This study is an effort to analyze the initial returns provided by Initial Public
Offerings (IPO’s) over and above the benchmark index S & P CNX Nifty after the
issue on the listing day as well as the performance of IPO’s in terms of the long term
returns up to the period of one to five years after the listing of the issue using event
study methodology and to identify the different factors that explains the return
behavior of IPOs in different time periods of the emerging Indian economy. The study
includes the IPO of the companies, which offer public issue as the Initial Public
Offerings (IPOs) during the period Jan 2000 to Dec 2010 through National stock
exchange (NSE).

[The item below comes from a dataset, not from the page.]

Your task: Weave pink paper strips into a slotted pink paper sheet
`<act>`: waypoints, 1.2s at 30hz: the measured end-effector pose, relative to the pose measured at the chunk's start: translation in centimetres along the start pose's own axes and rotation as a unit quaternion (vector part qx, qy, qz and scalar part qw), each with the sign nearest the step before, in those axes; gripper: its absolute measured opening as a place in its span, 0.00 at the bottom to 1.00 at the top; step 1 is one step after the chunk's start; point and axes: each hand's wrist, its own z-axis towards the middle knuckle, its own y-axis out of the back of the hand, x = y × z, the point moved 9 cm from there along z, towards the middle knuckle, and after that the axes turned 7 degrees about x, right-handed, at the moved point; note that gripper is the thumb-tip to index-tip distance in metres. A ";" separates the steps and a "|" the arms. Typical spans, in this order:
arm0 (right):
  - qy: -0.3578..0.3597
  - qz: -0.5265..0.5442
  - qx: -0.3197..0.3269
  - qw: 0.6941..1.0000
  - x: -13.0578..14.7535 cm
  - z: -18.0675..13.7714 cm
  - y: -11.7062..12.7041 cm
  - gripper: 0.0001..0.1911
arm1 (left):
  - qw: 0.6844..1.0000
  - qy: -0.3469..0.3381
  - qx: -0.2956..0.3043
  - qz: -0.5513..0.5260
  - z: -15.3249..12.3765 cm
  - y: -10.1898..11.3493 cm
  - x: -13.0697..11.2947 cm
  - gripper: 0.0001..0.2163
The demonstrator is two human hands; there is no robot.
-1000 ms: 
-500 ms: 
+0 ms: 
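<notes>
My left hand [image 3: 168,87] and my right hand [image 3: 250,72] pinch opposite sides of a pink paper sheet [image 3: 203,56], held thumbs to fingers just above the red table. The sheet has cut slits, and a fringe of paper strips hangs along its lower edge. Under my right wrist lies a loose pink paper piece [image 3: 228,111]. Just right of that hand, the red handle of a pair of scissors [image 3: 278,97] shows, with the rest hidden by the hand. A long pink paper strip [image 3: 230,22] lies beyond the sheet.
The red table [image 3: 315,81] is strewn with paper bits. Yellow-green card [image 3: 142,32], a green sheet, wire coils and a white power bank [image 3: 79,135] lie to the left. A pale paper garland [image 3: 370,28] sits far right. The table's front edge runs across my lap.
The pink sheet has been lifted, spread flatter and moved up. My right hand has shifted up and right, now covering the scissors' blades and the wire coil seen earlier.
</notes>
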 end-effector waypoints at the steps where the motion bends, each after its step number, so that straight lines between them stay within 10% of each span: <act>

The data used for the study is secondary in nature and collected
from the CMIE database PROWESS and the official website of National stock
exchange. The analysis is done using the software SPSS and MS Excel. It is found
that the frequency of IPOs is high in bullish period i.e. most of the companies prefer
to come with IPOs when the market sentiments are good. The average age of the firm
issuing IPOs is found to be 15 years. The most of the IPOs are from the private
companies which belong to the manufacturing and services industries. The average
return provided by the IPOs on the listing day is 21.54 percent and the cumulative
average abnormal return (CAAR) of the IPOs is found to be 28.01 percent. It is also
found tha t the returns on the listing day as well as abnormal returns on the application
funds are positive and are 2.07 percent and 4.20 percent respectively. The weighted
average return on the invested capital (application money) on the listing day is found
to be the 4.46 percent. The results in the study support the anomalies of underpricing
of IPOs in short run in Indian stock market.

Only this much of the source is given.